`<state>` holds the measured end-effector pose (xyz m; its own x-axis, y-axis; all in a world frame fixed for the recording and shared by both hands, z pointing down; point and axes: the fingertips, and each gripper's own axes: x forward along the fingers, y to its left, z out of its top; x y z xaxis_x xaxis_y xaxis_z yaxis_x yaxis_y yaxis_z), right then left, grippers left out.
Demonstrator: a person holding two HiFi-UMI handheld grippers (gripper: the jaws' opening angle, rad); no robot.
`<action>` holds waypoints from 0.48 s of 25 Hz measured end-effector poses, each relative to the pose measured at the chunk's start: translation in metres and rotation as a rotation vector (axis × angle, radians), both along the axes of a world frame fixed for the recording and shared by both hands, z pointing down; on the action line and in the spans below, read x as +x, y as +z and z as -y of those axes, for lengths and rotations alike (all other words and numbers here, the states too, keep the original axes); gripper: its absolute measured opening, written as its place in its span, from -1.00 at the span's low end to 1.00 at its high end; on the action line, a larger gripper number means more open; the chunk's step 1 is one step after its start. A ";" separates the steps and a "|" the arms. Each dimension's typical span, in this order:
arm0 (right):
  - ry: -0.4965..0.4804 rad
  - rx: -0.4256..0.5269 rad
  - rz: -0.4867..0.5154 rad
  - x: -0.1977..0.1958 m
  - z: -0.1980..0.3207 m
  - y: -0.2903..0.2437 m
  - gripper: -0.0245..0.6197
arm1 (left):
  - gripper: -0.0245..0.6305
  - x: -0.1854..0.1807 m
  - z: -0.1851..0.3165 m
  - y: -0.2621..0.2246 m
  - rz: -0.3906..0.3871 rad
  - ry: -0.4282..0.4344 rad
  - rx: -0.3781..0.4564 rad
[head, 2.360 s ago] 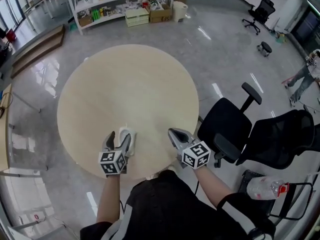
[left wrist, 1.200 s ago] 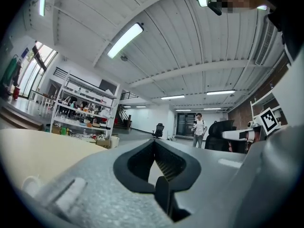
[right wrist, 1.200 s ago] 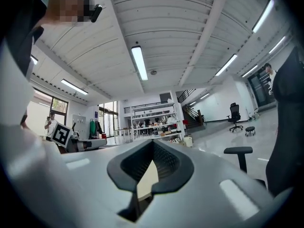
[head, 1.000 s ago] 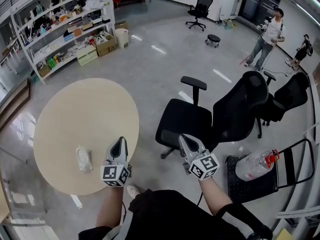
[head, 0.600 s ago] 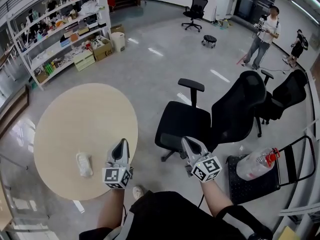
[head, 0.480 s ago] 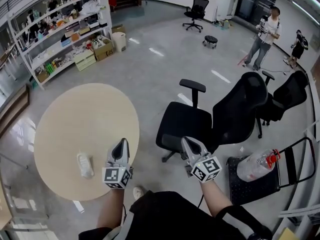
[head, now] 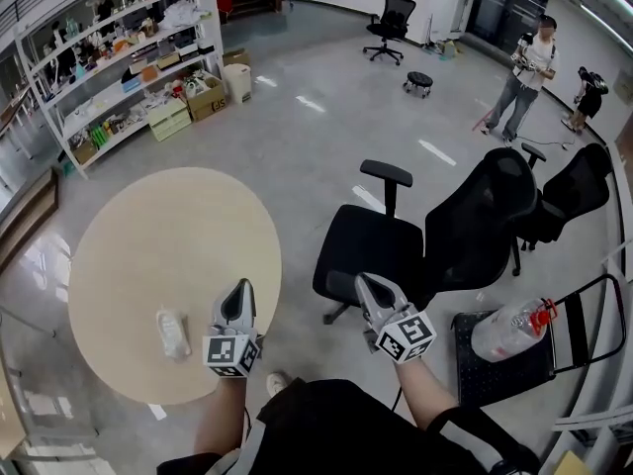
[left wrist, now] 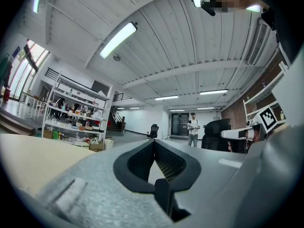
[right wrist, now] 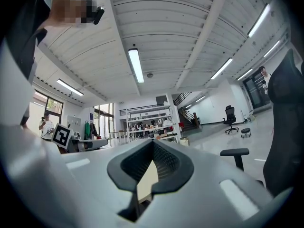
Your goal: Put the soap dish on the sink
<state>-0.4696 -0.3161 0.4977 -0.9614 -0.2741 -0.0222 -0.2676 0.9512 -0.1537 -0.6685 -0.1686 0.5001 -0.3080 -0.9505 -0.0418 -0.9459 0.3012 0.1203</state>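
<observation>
The soap dish [head: 173,332], a small white oblong thing, lies on the round beige table [head: 148,245] near its front edge. My left gripper [head: 237,291] hovers over the table's right rim, a hand's width right of the dish and apart from it, jaws shut and empty. In the left gripper view the left gripper [left wrist: 153,145] closes on nothing. My right gripper [head: 362,284] is off the table, above the floor in front of a black chair, also shut and empty; the right gripper [right wrist: 152,145] shows the same in its own view. No sink is in view.
Two black office chairs [head: 435,245] stand close at the right. A folding stool with a plastic bottle [head: 509,330] sits at the far right. Storage shelves [head: 119,57] line the back left. Two people [head: 527,77] stand far off on the grey floor.
The head view swung right from the table, then eased back, so table and dish slid slightly right and down. The dish stays on the table. Both grippers stay shut and empty.
</observation>
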 end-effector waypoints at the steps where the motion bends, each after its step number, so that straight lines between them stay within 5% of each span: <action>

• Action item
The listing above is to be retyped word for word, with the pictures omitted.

• Output of the exercise
`<state>` holds the measured end-effector pose (xyz m; its own x-axis, y-axis; all in a world frame fixed for the recording and shared by both hands, z pointing down; point and axes: the fingertips, and each gripper's own axes: x forward along the fingers, y to its left, z out of its top; x y z xaxis_x xaxis_y xaxis_z yaxis_x yaxis_y yaxis_z), right then left, grippers left out.
Demonstrator: a person holding two HiFi-UMI handheld grippers (gripper: the jaws' opening angle, rad); no robot.
`<action>` holds waypoints from 0.48 s of 25 Hz measured end-effector poses, each relative to the pose measured at the chunk's start: translation in metres and rotation as a rotation vector (axis × angle, radians), both along the axes of a world frame fixed for the recording and shared by both hands, z pointing down; on the action line and in the spans below, read x as +x, y as +z and z as -y of those axes, for lengths and rotations alike (all other words and numbers here, the states too, keep the original axes); gripper: its absolute measured opening, written as its place in its span, from -1.00 at the span's low end to 1.00 at its high end; on the action line, a larger gripper number means more open; the chunk's step 1 is one step after its start. A ";" separates the steps and a "|" the arms. Each dimension's typical span, in this order:
arm0 (right):
  - ry: -0.4965..0.4804 rad
  - rx: -0.4256..0.5269 rad
  - rz: -0.4867..0.5154 rad
  - x: -0.1977..0.1958 m
  - z: -0.1980..0.3207 m
  - y: -0.2903..0.2437 m
  - gripper: -0.0245..0.6197
arm1 (left):
  - gripper: -0.0245..0.6305
  - x: -0.1854..0.1807 m
  - z: -0.1851..0.3165 m
  - y: -0.2621..0.2246 m
  - rz: -0.3906..0.3871 rad
  - ry: -0.4282..0.4344 rad
  - rx: -0.3781..0.4564 rad
[head, 2.360 s ago] 
[left wrist, 1.200 s ago] 
[right wrist, 1.200 s ago] 
[head, 1.000 s ago] 
[head, 0.600 s ago] 
[head, 0.480 s ago] 
[head, now] 
[left wrist, now] 
[right wrist, now] 
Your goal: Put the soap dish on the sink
<state>-0.4696 -0.3161 0.4977 -0.9614 -0.2741 -0.0222 -0.2676 0.9512 -0.1537 -0.6685 -0.1686 0.5001 -0.3080 -0.9505 -0.0418 -0.9459 0.3012 0.1203</state>
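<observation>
The soap dish [head: 173,332], a small white oblong thing, lies on the round beige table [head: 148,245] near its front edge. My left gripper [head: 237,291] hovers over the table's right rim, a hand's width right of the dish and apart from it, jaws shut and empty. In the left gripper view the left gripper [left wrist: 153,145] closes on nothing. My right gripper [head: 362,284] is off the table, above the floor in front of a black chair, also shut and empty; the right gripper [right wrist: 152,145] shows the same in its own view. No sink is in view.
Two black office chairs [head: 435,245] stand close at the right. A folding stool with a plastic bottle [head: 509,330] sits at the far right. Storage shelves [head: 119,57] line the back left. Two people [head: 527,77] stand far off on the grey floor.
The head view swung right from the table, then eased back, so table and dish slid slightly right and down. The dish stays on the table. Both grippers stay shut and empty.
</observation>
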 end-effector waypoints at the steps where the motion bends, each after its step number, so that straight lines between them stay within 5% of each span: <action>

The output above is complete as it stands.